Danilovic must love Paris as she did even better this year, reaching the fourth round after thrilling and emotional wins over Danielle Collins and Donna Vekic that triggered a torrent of on-court laughter, relief, joy, cry and gratitude.
📺 source: Roland Garros
"I practise for these kind of moments. When they come, I really want to take the best out of them and to enjoy being here. And to enjoy to suffer as well. In tennis, at the end, sometimes you really need to suffer, like I did today."
— Olga Danilovic, on-court interview after her Roland Garros win over Vekic
If a title was the only thing missing to make 2024 Danilovic’s best season yet, it arrived at W100 Cornellà de Llobregat, in the outskirts of Barcelona, and brought with it a number of career milestones:
a rise to #86, new career-high ranking;
33 wins on the season, surpassing her previous best of 32 victories, set in 2018;
a first title on hardcourts (previous 8 titles and 12 finals were all on clay).

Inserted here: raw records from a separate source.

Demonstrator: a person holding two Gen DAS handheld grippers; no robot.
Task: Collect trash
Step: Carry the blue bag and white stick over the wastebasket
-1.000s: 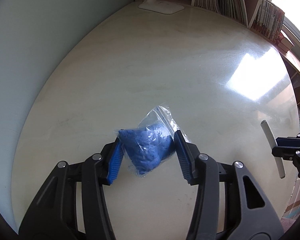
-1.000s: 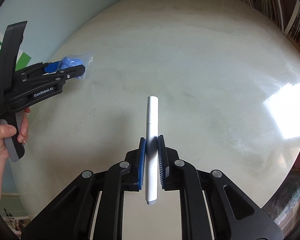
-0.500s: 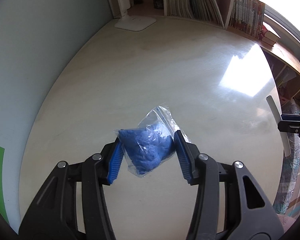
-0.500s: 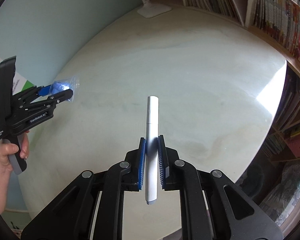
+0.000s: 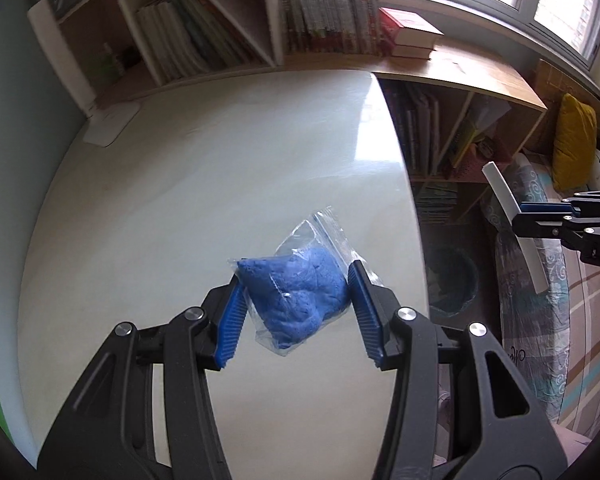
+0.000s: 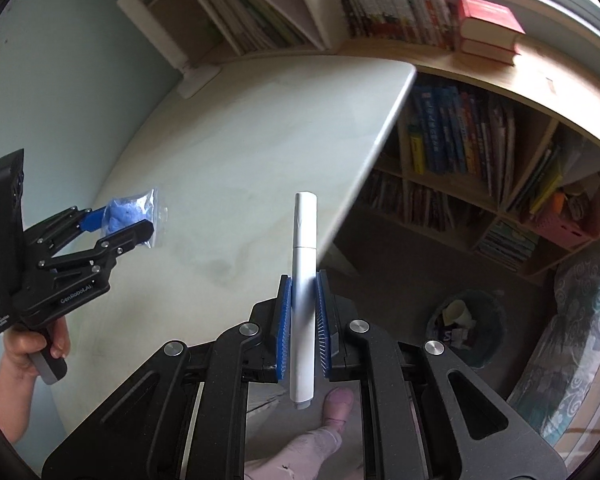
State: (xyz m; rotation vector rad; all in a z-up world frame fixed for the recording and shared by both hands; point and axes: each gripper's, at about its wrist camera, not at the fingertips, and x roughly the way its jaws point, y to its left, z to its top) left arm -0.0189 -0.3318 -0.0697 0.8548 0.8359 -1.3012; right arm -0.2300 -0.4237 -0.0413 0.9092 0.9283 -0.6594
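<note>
My left claw (image 5: 296,314) pinches the clear bag of blue stuff (image 5: 296,300) over the counter (image 5: 220,184) near its right edge. My right claw (image 6: 302,332) clamps a white pen (image 6: 303,280) just past that edge, near the floor bin (image 6: 466,326).

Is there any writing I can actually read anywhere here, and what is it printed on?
"GenRobot.AI": white lettering on the black body of the left gripper, right wrist view.
"DA": start of a cut-off word on the right gripper, left wrist view.
Small white label at the left gripper's base: too small to read.
Book spines: blurred, unreadable.
Red book: no legible text.
White pen and blue bag: no readable print.
</note>
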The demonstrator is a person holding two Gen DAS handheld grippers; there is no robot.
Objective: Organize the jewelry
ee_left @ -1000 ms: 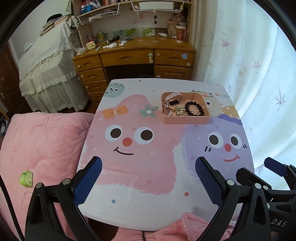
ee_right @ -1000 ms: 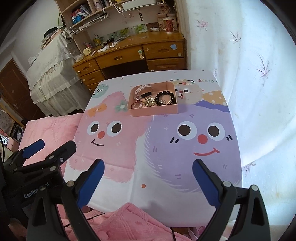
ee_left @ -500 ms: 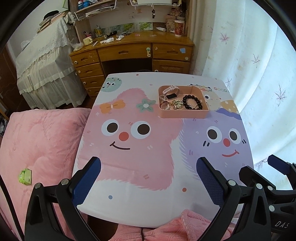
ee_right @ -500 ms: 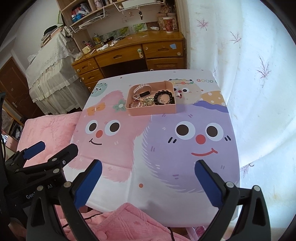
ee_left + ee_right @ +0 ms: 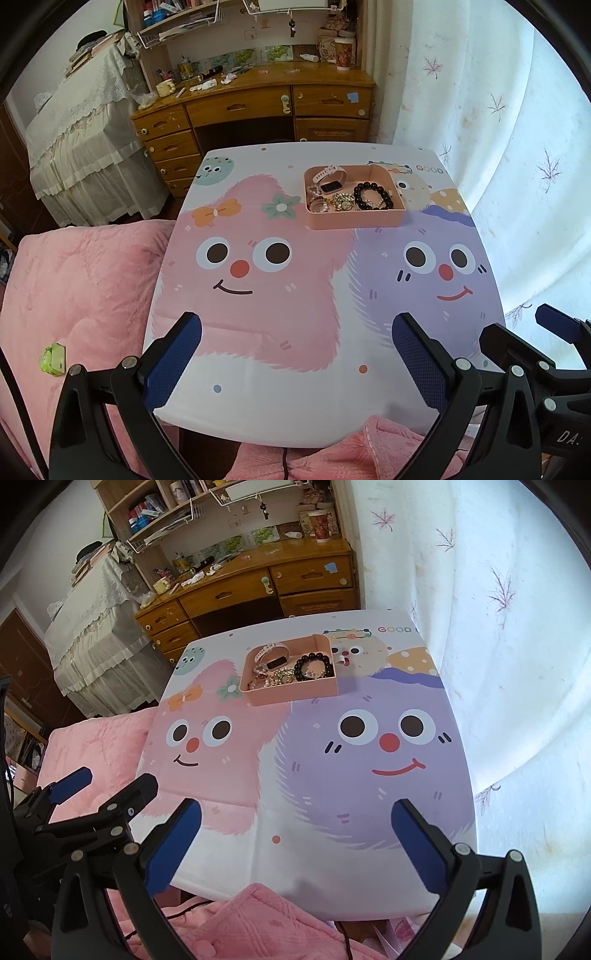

Without losing a set all week, Danilovic conceded just 2 games in the all-lefty Cornellà de Llobregat final. A short and one-sided match that prevented Rus from increasing her ITF Tour record of 33 titles.
In a final featuring relatively few winners (6 for Danilovic, 5 for Rus), Danilovic showed a vastly superior ability to induce forced errors during rallies, as evidenced by her 16-3 advantage in this metric.